“The Rhine, too, is a Nile. And the Rhône likewise. But thy mare prefers to drink in the river of Châl! The Nile alone can make thy hope neigh aloud, O Romichâl!”
With her eye, like a migratory bird’s, Zinzara had long before spied Livette perched up aloft between the crenelles of the church-roof, and, seeing Renaud riding toward her, she, in joyous mood as always, had begun to sing, from mere caprice and bravado, within the circle of the echo of the lofty walls.
Like the serpents at the sound of her flute, Renaud was fascinated. The gipsy suspected as much.
And when she had finished her song she showed herself.

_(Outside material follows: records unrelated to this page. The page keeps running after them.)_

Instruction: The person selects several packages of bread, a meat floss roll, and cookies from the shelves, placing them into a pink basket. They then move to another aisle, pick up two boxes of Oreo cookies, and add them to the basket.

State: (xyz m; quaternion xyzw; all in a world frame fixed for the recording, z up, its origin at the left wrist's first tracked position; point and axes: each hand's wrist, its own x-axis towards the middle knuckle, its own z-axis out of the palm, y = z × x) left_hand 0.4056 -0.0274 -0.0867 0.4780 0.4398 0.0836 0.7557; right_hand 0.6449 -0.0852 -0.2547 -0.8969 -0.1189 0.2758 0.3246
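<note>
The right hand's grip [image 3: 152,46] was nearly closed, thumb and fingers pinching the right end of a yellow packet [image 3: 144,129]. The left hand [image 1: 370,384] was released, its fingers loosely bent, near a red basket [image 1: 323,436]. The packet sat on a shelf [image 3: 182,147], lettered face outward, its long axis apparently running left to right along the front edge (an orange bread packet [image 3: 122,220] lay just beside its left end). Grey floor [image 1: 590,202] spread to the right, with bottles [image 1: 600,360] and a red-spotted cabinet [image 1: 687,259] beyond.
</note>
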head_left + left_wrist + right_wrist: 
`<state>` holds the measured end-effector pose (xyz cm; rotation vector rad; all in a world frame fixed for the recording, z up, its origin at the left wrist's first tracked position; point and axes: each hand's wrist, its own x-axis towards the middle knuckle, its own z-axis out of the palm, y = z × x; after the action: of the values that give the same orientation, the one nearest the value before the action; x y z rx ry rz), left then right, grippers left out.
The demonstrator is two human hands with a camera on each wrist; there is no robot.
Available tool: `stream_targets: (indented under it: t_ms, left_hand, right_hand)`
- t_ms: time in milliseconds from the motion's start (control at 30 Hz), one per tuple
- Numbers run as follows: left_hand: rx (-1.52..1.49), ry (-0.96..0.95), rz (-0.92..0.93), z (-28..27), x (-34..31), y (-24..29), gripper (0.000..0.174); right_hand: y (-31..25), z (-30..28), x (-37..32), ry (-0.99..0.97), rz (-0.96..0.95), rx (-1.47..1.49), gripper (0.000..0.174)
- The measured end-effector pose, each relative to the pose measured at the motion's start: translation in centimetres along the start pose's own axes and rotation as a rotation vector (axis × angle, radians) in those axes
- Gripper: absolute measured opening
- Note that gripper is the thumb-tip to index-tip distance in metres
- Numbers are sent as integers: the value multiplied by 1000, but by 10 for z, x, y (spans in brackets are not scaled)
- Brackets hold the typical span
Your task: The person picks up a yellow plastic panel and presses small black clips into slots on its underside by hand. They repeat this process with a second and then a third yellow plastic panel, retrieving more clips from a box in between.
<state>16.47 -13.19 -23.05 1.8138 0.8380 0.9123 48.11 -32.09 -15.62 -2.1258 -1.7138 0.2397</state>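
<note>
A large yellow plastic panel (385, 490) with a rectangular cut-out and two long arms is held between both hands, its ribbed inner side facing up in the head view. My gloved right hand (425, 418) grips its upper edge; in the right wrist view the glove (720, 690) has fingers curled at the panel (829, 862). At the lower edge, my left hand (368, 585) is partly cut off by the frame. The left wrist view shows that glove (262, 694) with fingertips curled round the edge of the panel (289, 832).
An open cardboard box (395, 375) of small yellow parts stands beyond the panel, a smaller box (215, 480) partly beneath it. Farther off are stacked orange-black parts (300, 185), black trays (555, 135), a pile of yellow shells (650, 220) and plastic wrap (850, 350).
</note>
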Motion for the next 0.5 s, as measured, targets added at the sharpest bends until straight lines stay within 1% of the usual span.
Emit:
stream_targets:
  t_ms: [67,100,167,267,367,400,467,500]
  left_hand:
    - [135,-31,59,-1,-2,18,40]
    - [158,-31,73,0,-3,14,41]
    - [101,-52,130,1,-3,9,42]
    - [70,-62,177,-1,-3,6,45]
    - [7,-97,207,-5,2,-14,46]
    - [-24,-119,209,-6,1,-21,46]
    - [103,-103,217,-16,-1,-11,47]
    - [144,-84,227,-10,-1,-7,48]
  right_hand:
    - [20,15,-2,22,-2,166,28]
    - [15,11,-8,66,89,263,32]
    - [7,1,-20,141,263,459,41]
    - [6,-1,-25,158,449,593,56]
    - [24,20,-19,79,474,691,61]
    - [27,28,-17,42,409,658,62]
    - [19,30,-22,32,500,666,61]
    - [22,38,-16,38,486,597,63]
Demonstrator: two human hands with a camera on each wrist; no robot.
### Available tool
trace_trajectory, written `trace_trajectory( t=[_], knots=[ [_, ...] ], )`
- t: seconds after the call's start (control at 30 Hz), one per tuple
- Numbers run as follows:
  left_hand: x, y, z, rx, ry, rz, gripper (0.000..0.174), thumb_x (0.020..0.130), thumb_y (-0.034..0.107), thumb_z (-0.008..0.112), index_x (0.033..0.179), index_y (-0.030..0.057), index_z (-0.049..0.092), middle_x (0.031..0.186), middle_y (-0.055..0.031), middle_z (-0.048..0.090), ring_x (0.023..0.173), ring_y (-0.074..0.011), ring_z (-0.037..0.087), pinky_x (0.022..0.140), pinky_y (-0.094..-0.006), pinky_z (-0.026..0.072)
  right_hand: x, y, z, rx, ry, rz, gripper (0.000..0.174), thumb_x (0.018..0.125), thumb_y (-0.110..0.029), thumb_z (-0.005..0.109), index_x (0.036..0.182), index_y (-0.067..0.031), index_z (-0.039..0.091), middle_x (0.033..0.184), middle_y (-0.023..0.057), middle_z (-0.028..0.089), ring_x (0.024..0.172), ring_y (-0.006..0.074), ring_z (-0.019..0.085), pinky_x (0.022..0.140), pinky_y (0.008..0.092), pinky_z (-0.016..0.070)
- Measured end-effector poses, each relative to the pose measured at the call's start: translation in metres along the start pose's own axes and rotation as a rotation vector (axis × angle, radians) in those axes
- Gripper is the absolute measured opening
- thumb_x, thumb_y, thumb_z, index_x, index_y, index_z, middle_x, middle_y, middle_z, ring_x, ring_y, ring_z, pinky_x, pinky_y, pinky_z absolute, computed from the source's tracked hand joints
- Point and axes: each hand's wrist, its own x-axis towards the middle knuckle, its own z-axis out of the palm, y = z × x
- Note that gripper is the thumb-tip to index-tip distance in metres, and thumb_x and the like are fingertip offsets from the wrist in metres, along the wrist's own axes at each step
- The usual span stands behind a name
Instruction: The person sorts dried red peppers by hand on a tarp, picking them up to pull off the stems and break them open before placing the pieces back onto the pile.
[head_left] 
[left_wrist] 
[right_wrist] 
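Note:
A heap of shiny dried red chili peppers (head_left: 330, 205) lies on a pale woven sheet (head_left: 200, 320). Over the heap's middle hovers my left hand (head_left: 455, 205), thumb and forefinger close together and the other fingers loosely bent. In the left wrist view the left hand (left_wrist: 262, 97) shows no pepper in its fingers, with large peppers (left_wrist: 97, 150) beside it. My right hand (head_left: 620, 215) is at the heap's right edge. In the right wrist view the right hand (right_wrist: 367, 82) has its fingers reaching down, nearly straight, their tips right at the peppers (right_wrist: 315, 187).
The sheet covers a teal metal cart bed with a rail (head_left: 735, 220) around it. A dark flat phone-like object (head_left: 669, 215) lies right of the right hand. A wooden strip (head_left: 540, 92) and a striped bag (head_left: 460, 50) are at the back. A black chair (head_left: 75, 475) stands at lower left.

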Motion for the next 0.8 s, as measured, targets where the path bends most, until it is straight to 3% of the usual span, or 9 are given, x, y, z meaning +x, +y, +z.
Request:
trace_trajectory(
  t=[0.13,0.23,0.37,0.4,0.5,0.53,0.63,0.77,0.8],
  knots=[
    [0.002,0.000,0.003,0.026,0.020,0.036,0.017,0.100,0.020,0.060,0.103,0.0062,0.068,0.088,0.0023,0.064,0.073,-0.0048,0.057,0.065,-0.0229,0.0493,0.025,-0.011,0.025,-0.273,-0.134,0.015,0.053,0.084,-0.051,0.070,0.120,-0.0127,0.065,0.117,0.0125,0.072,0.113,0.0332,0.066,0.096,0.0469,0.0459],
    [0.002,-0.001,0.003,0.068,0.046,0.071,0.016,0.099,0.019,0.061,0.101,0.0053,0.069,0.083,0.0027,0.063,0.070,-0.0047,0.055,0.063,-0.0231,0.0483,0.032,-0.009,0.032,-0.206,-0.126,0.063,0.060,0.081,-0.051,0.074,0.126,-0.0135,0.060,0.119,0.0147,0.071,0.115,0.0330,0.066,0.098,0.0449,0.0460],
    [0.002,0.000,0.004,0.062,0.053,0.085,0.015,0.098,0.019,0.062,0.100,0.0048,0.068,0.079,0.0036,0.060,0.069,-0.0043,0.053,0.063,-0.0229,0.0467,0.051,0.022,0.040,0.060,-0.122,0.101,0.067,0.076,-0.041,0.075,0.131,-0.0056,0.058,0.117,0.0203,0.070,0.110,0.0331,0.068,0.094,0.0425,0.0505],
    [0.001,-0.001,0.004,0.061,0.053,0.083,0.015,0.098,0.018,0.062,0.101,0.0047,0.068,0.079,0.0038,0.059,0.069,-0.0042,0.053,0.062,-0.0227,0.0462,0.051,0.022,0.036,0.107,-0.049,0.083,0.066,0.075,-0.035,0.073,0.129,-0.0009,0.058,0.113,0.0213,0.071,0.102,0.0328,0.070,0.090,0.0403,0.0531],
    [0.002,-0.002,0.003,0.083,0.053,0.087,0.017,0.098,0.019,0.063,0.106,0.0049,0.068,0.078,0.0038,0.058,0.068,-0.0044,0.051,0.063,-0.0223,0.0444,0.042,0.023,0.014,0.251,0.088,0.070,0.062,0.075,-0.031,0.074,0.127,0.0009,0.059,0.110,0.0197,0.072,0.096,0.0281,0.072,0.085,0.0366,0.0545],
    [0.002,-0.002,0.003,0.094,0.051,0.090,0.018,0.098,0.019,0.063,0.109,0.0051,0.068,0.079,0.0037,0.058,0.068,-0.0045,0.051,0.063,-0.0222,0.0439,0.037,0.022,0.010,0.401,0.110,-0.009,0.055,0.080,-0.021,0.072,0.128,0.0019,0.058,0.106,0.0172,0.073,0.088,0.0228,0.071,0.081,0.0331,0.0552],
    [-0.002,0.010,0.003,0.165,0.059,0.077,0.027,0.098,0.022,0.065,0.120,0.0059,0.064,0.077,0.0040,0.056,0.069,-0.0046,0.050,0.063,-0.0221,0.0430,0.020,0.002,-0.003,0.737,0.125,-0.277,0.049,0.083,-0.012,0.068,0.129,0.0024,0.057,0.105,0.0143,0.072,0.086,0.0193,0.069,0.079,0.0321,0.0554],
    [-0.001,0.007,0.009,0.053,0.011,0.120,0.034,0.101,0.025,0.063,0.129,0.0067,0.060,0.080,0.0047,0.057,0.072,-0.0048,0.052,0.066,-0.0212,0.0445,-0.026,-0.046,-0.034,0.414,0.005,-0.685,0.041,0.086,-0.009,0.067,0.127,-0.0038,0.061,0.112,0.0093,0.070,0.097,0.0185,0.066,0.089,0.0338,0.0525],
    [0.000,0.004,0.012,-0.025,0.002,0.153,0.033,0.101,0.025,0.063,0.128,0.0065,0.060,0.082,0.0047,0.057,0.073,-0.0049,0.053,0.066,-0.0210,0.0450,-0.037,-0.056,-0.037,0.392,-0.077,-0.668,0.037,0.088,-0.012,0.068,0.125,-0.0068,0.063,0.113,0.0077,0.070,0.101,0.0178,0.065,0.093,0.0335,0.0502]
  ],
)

“Surely thou hast killed thy foe, romi?” she said. “But how is it that I do not see his heart at the point of thy spear? Thy maiden whose blood is like snow will ask thee for it ere long. Ah! that was a kiss well avenged—for a Christian! For if thy foe still sat in his saddle, thou wouldst not be in thine, I suppose? Listen, then, my beauty—although it be, in very truth, a crime for us zingari women to deem a Christian fair to look upon, I must tell thee, none the less: On the honor of a queen, romi, thou art handsome as a son of my own race, brave as a highwayman, as fine a horseman as the best of us, proud as a free man! I regret neither my anger of the other day, nor my song of a moment ago, nor the compliment I pay thee now: for I never do aught save that which pleases me! and my very anger does me better service than reflection! Adieu, romi, may thy God guard thee, if He knows me!”
Livette had heard nothing but the sharp, incisive tone in which the gipsy spoke; she could not distinguish her words.
But as Zinzara went away, she took good care, before she disappeared at the corner of the square, to send a kiss to the drover with her finger-tips—a kiss which seemed to him, because he could see her smile, a bit of raillery, but which was in Livette’s eyes a token of requited love. Renaud thereupon admitted to himself that he had returned to Saintes-Maries in quest of nothing else than this compliment from the gipsy—something that drew him nearer to the seductive creature!